• Work item: Skip the pictures and write out, word for word, the lines below from the one with "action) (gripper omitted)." through the one with "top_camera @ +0", inclusive.

Extracted records:
────────
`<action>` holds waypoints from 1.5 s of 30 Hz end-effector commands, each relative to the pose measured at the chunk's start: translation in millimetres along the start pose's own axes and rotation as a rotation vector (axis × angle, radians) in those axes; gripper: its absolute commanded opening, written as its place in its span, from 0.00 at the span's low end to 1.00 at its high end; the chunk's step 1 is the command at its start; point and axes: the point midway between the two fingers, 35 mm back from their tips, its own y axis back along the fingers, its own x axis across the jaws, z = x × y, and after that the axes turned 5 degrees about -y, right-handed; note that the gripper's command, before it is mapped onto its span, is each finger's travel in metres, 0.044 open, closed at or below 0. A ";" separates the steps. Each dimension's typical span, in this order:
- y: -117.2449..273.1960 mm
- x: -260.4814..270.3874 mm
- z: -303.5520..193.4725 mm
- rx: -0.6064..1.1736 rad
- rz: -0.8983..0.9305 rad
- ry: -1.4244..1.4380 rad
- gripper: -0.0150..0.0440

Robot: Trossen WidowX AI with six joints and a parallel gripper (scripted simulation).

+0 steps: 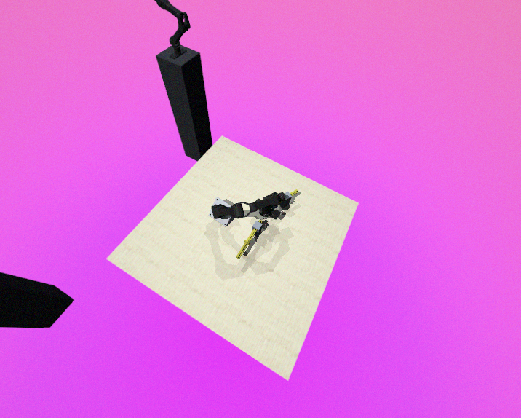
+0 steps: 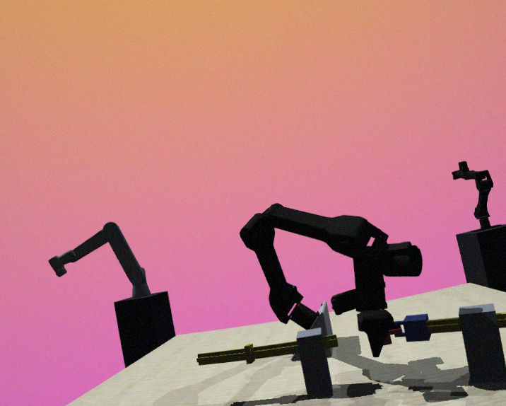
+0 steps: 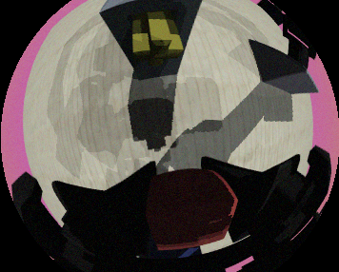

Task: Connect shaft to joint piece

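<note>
Robotics lab, pedestal-mounted arms (image 1: 180, 21) (image 2: 126, 257), pale tabletop (image 1: 195, 261) (image 2: 169, 372) (image 3: 243, 128)

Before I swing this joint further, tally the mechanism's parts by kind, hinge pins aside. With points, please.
Yellow shafts (image 1: 246, 243) (image 1: 295, 192) (image 2: 272, 349) (image 2: 444, 325) (image 3: 159, 33): 2
Grey blocks (image 1: 257, 226) (image 2: 316, 366) (image 2: 485, 351) (image 3: 120, 24): 2
Blue hinge mount (image 2: 415, 327) (image 3: 189, 252): 1
Red joint piece (image 2: 389, 337) (image 3: 190, 206): 1
Total: 6
</note>
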 end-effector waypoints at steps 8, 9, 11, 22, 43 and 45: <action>1.7 3.7 0.0 -0.033 0.013 0.079 0.25; 1.7 3.7 0.0 -0.033 0.013 0.081 0.25; 1.7 3.7 0.0 -0.033 0.013 0.081 0.25; 1.5 3.2 0.1 -0.031 0.011 0.070 0.25; 1.5 3.2 0.1 -0.031 0.011 0.070 1.00; 1.5 3.2 0.1 -0.031 0.011 0.070 1.00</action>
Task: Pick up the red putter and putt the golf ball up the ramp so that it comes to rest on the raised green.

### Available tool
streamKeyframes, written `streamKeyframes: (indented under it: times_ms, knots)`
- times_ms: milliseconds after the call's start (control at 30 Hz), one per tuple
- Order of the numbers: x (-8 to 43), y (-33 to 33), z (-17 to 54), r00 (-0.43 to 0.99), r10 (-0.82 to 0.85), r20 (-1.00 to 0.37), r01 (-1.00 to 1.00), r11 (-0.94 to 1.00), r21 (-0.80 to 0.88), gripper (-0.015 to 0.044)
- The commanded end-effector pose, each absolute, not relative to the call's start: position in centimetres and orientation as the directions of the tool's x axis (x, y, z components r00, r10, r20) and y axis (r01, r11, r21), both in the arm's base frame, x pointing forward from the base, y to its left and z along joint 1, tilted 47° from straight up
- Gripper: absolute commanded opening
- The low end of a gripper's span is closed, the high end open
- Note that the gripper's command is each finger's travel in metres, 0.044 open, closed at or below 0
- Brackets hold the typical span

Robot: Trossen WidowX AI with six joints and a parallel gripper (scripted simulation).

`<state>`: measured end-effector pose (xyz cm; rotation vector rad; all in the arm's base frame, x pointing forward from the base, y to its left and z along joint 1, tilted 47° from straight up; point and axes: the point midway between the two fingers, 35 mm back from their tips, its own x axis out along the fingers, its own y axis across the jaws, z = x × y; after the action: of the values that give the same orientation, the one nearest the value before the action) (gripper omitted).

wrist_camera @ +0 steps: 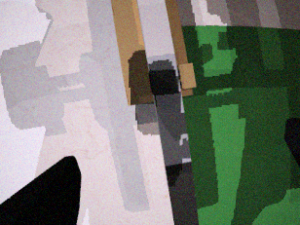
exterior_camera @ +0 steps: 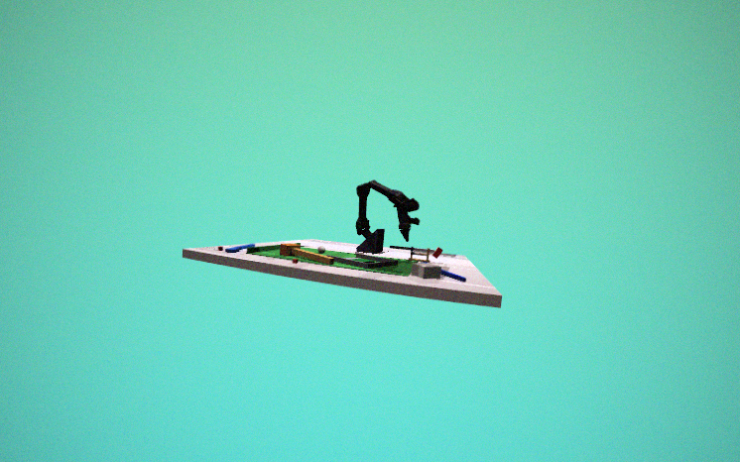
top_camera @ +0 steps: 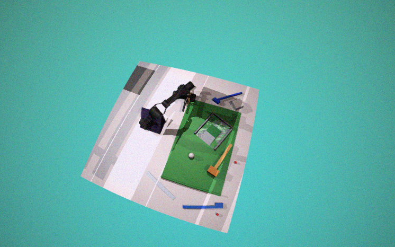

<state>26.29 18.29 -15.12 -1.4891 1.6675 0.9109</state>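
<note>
Teal backdrop | grey board (exterior_camera: 361, 281) | tool (exterior_camera: 405, 234) spread, holding nothing, above red putter (exterior_camera: 423, 251)

Top cam sits high and far off, looking down at a tilt, so the whole table (top_camera: 125, 159) fills mid-frame. Exterior cam's low, way back, catching the same table (exterior_camera: 361, 281) nearly edge-on. Wrist cam looks straight down, super close; all three share the green mat (wrist_camera: 240, 156).
</note>
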Motion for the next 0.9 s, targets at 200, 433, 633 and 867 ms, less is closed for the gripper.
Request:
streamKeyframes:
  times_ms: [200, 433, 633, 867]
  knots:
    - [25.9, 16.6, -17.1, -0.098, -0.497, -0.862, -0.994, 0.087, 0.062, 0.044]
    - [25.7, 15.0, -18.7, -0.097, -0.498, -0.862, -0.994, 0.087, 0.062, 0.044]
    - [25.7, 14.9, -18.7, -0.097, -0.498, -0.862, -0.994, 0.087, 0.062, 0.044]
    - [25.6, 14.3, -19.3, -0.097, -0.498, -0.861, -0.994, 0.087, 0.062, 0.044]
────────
• Problem solution:
`<state>`: measured end-effector pose (xyz cm; rotation vector rad; all in the arm's base frame, x pointing forward from the base, y to its left and z along joint 1, tilted 47° from straight up; point and axes: the point midway between the two fingers, 35 mm back from their tips, its own x axis out along the fingers, its own y axis across the jaws, z = x × y; after the action: of the values that give the same orientation, the one nearest the value before the action) (gripper omitted).

wrist_camera @ +0 steps: 
exterior_camera @ +0 steps: 
top_camera @ +0 steps: 

Work on this exercise is done.